Numerous studies of INS in infants and children confirm an age-dependent evolution of waveforms during infancy from pendular to jerk.2,4,6,7 These studies reemphasize that continued clinical classification of INS as either “sensory” or “motor” is confusing and often inaccurate.
In an infant is diagnosed with INS, ocular motility analysis can also be helpful in determining visual status. Pure pendular or jerk waveforms without foveation periods are associated with poorer vision while waveforms of either type with extended periods of foveation are indicators of good vision.
Since formal descriptions of eye muscle surgery for head posturing associated with INS there has accumulated considerable evidence that procedures on the horizontal recti improve; anomalous head positions, electrophysiological characteristics of the nystagmus and vision and visual function.8–13 Head posturing to improve vision or visual function in patients with INS occurs in 20% to 70% of the INS population and is usually due to a static or dynamic eccentric gaze null.14–17 Its clinical expression is frequently modified by age, attention, head and neck mobility, visual acuity, monocular fixation with a latent component, ammetropia, viewing distance, systemic medications and associated strabismus.14,17,18
This report characterizes the clinical and electrophysiological consequences of eye muscle surgery on patients under 24 months, ie, “early surgery” for INS with an associated anomalous head posture and/or strabismus.
Methods
All testing, data collection, analysis, and reporting were approved by the Institutional Review Boards of the Children’s Hospital of Pittsburgh of UPMC and the University of Pittsburgh. All procedures observed the Declaration of Helsinki and informed consent/assent was obtained from all patients/families. Inclusion criteria for patients were clinically diagnosed and electrophysiologically confirmed INS, strabismus, and/or an eccentric gaze null position were confirmed with eye movement recordings. There was no prior surgery on the extraocular muscles before that performed by the author (RWH). None of these patients were on medications known to affect the ocular motor system. All families and patients reported compliance with, and were observed to be compliant with, amblyopia therapy and spectacle wear prior to surgery. Those specific outcome measures prospectively analyzed for this study included: pre- and postoperative; head posture, binocular best optically corrected null zone Teller acuity, primary position ocular deviation, INS waveform changes, and the nystagmus optimal foveation fraction (NOFF).

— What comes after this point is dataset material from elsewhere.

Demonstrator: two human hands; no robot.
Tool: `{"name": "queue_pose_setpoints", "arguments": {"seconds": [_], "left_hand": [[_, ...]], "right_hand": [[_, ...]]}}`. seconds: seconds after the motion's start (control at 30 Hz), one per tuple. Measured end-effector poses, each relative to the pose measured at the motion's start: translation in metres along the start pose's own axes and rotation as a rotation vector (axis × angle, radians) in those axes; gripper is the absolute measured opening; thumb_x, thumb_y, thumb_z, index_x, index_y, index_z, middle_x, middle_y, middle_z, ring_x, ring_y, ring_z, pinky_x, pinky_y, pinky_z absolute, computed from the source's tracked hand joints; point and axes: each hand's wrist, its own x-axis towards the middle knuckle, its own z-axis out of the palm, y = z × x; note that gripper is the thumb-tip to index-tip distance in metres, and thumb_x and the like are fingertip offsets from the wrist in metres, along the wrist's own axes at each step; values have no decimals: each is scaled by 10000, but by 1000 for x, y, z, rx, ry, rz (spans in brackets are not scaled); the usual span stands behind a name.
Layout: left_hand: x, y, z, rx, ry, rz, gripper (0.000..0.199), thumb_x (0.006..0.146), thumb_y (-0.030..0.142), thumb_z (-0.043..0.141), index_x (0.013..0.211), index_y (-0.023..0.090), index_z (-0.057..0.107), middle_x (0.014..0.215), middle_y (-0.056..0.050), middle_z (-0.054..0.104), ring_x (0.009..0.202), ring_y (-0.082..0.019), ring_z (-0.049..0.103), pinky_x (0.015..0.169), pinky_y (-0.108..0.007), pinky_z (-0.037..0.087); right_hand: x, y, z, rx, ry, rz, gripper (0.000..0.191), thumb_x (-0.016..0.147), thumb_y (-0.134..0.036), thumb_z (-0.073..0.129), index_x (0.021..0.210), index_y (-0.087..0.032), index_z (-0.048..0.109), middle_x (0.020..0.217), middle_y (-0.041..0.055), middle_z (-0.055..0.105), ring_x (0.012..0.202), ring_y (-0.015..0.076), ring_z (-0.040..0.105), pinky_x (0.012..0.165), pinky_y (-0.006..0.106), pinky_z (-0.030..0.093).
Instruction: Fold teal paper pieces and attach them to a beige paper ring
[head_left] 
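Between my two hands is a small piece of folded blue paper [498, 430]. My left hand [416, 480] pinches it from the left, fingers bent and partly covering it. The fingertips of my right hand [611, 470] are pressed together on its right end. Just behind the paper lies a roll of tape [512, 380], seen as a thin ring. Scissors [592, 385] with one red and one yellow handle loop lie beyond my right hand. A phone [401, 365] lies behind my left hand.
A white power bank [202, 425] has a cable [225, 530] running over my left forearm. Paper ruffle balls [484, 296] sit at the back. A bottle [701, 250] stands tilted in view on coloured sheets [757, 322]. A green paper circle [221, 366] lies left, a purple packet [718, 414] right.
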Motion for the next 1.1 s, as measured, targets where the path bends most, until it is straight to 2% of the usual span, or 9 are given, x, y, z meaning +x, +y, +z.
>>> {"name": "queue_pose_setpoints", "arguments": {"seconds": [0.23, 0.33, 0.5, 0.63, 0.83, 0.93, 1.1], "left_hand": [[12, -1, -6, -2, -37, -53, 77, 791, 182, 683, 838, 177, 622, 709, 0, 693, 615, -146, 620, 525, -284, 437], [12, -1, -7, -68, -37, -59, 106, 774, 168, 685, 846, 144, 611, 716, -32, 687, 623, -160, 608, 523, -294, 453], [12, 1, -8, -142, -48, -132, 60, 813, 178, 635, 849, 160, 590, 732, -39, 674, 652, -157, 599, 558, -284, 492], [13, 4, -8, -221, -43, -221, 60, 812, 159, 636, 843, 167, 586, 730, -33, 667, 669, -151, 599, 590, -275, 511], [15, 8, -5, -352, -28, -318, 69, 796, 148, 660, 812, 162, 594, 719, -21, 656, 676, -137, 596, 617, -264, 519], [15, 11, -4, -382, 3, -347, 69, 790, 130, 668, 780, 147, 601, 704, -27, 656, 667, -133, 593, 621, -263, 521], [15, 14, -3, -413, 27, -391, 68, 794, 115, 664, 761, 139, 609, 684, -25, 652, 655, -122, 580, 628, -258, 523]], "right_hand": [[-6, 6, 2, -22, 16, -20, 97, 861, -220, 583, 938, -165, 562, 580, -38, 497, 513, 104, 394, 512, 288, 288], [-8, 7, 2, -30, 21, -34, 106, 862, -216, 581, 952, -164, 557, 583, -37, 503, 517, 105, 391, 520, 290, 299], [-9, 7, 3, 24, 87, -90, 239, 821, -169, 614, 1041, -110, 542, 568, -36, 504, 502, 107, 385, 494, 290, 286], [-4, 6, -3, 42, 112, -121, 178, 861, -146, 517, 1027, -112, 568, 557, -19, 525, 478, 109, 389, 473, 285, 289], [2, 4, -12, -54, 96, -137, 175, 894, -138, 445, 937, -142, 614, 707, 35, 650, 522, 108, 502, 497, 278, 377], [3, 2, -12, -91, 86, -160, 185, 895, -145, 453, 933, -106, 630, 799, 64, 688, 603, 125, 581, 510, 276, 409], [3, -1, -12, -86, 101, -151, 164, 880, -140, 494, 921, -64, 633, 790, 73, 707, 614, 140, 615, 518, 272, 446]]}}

Teller acuity card procedure
Teller acuity card (TAC) testing was conducted according to published methods at age-appropriate viewing distances, and results were compared to published normative data. The child is presented with a gray card containing a grating on one side that is matched in mean luminance to the gray background. In the standard protocol, the location of a vertical grating is randomly switched to the left or right of central gaze.19,20 Due to the patients’ nystagmus, visual acuity was tested with the TACs held vertically so that the gratings were horizontally oriented. Binocular acuity was tested and used as the outcome measure for this study. All of the acuities were measured by one tester (RWH). Patients all had visual acuity tested in their preferred head position. Patients were tested with their full optical correction if they had myopia worse than 1.00 diopters (D), hyperopia greater than 3.00 D in spherical equivalent, or astigmatism (in plus cylinder notation) of 1.5 D or more.19,20 Two measurements of visual acuity were performed within hours of each other both preoperatively and at 6–8 weeks postoperatively.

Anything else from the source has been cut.